Jinqiao Export has various commercial real estate interests as well as stakes in several domestic brokers such as Guotai Jun’an, Haitong Securities and Oriental Securities, all of which are doing well on the back of the gains made by the market in the last year or so.
With a limited number of pure play brokers, the best point of access for investors is often through companies that have ownerships stakes in unlisted brokerages. As more financial products are introduced to the market and brokers learn to manage their risk, we expect a shift away from the profit-loss cycles of old towards more consistent income streams.
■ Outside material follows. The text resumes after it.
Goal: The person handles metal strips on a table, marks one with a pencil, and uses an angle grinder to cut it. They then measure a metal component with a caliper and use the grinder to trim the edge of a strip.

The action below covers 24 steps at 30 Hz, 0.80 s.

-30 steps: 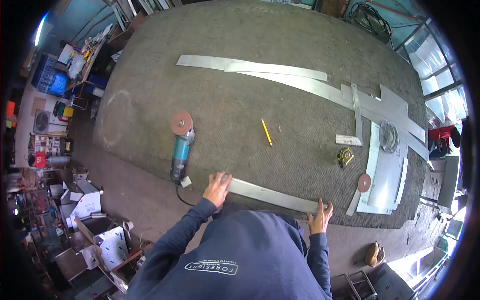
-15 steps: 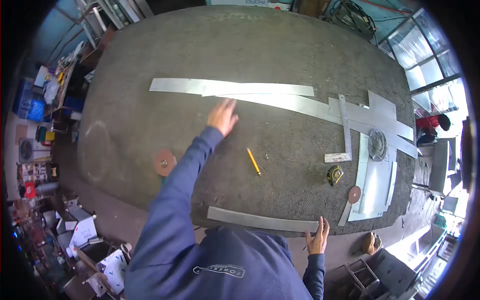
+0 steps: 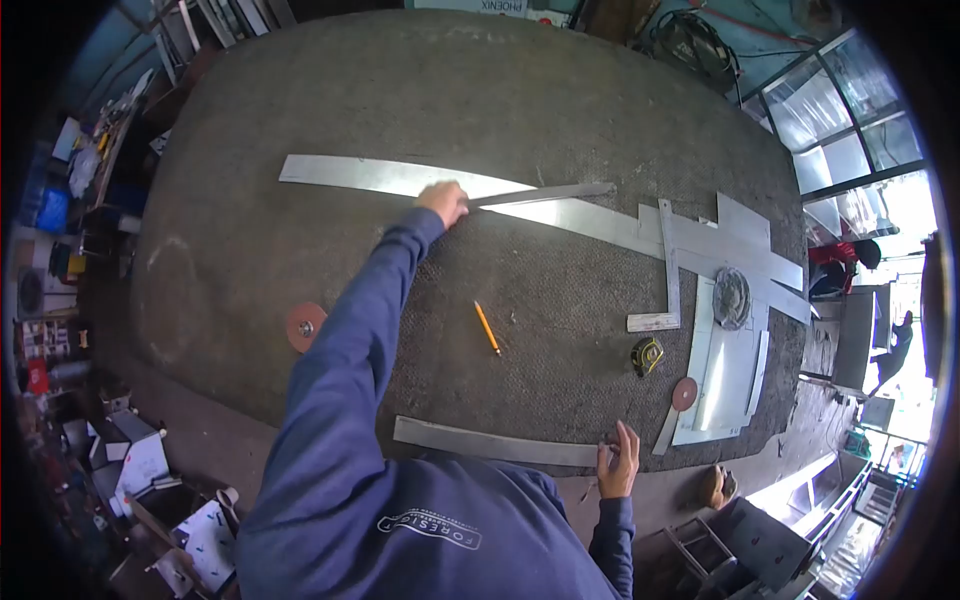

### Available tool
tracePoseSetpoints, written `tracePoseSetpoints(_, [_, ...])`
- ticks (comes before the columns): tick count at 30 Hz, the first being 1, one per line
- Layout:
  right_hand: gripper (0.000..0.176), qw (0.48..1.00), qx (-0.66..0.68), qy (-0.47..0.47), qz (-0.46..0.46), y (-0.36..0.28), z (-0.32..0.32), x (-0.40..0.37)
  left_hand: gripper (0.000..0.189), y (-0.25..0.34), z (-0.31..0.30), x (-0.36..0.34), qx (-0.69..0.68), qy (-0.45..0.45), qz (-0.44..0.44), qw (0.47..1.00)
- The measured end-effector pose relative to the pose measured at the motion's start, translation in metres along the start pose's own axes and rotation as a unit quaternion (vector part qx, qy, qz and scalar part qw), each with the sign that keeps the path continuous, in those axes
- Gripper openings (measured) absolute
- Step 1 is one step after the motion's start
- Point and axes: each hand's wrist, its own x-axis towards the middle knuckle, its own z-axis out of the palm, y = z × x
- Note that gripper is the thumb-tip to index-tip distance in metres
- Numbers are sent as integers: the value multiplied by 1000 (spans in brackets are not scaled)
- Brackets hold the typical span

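My left hand (image 3: 444,201) is closed on one end of a short metal strip (image 3: 548,194), which is tipped on edge and slants to the right. Beneath it on the table lies a long metal strip (image 3: 345,174), running from the far left toward the plates at right. At the near edge, my right hand (image 3: 620,464) has thumb and fingers apart, right at the end of another metal strip (image 3: 490,443). A yellow pencil (image 3: 487,328) rests between my two hands.
On the dark table (image 3: 300,90), a square (image 3: 671,270), a tape measure (image 3: 647,355) and several metal plates (image 3: 717,370) lie to the right. One abrasive disc (image 3: 305,327) sits at left, another (image 3: 684,393) at right. A person in red (image 3: 845,255) is beyond the right edge.
My left hand has taken hold of the short strip and tipped it up off the long one. My right hand has stayed by the near strip's end; the view has shifted slightly.
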Motion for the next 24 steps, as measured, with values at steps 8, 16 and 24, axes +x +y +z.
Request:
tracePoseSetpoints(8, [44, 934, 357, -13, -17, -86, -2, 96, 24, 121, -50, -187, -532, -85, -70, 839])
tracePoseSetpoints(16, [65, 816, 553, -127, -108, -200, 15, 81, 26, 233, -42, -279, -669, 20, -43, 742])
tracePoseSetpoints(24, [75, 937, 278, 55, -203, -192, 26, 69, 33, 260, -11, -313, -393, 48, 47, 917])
For this reason, we are prepared to hold Jinqiao Export for some time.
Blowing bubbles
When it comes to other investments, like many following the markets, we are left uncertain by the regulator’s propensity for creating bubbles while trying to eliminate them. On June 26, A-shares in China COSCO Holding 601919 began trading at RMB8.48, which means a price/earnings ratio of 98.67. It rose 93% on its first day, closing at RMB16.38.
In contrast, when COSCO Holding debuted in Hong Kong, it sank below the IPO price and stayed there for 16 months, earning the nickname “submarine.”
On the one hand, the government is clearly not educating the investors about the dangers of a stock market bubble and, on the other, its IPO pricing strategy is clearly playing an active role in creating bubbles in the first place.
Taking a broader view of events, China’s runaway growth in the first half, coupled with another record inflation figure for June, unsurprisingly led to another interest rate hike. This is unlikely to be the last of the tightening measures and so we have to conclude that a period of consolidation lies ahead for the stock market.